On appeal from the Superior Court of New Jersey, Law Division, Hudson County, L-1845-98.
Before Judges Ciancia, Alley and Bilder.
The opinion of the court was delivered by: Ciancia, J.A.D.
These consolidated appeals constitute one medical malpractice action that presents yet another unresolved question concerning application of the Affidavit of Merit statute, N.J.S.A. 2A:53A-26 to -29: if the negligent act is committed before the effective date of the statute, but by virtue of the discovery rule the cause of action does not accrue until after the effective date of the statute, is a plaintiff obligated to file and serve an affidavit of merit? We, like the trial judge who denied defendants' motions to dismiss for failure to submit an affidavit of merit, conclude that plaintiffs are not so obligated on these facts. We believe Cornblatt v. Barow, 153 N.J. 218 (1998) directs such a result although the defendants also rely on Cornblatt in arguing for the opposite conclusion.
For present purposes, the parties agree that the alleged negligence concerning the diagnosis of Adriana Fernandez's breast cancer happened prior to June 29, 1995, the effective date of the Affidavit of Merit statute. L. 1995, c. 139, § 5. The negligence was not discovered by plaintiffs until after that date, sometime in 1996. Suit was initiated in February 1998, within two years of discovering the basis for an actionable claim. The precise dates of these events are not essential to a decision of the question before us.
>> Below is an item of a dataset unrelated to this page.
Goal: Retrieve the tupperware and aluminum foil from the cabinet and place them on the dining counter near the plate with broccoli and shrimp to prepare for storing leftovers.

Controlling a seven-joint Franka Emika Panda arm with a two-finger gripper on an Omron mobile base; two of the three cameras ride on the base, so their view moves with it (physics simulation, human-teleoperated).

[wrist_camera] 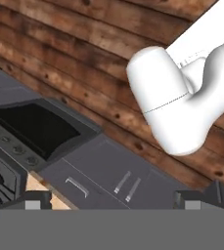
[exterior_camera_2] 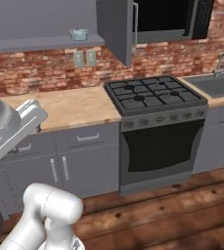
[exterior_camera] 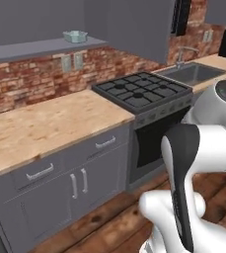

Plaintiffs' complaint was twice amended, bringing in additional defendants and, upon the death of Adriana Fernandez, adding a wrongful death claim.*fn1 Prior to the second amendment, one of the defendants brought a motion to dismiss the complaint for failure to comply with the Affidavit of Merit statute. This motion was joined by other defendants and was heard by Judge Maurice Gallipoli on October 22, 1999 and December 21, 1999. On the latter date, Judge Gallipoli gave an oral decision finding that Cornblatt stands for the proposition that if the underlying facts constituting the alleged malpractice occurred prior to the effective date of the act, the statute does not apply.
Defendants then moved before this court for leave to appeal. Before those motions were decided, defendants again moved before the trial court. That motion related to the wrongful death action that had been brought in the second amended complaint, filed October 15, 1999. As to that cause of action, an argument concerning the applicability of the Affidavit of Merit statute had not been raised at the earlier hearings, apparently because some defendants had not yet answered the second amended complaint and the time to file an affidavit of merit, if required at all, had not yet run. N.J.S.A. 2A:53A-27.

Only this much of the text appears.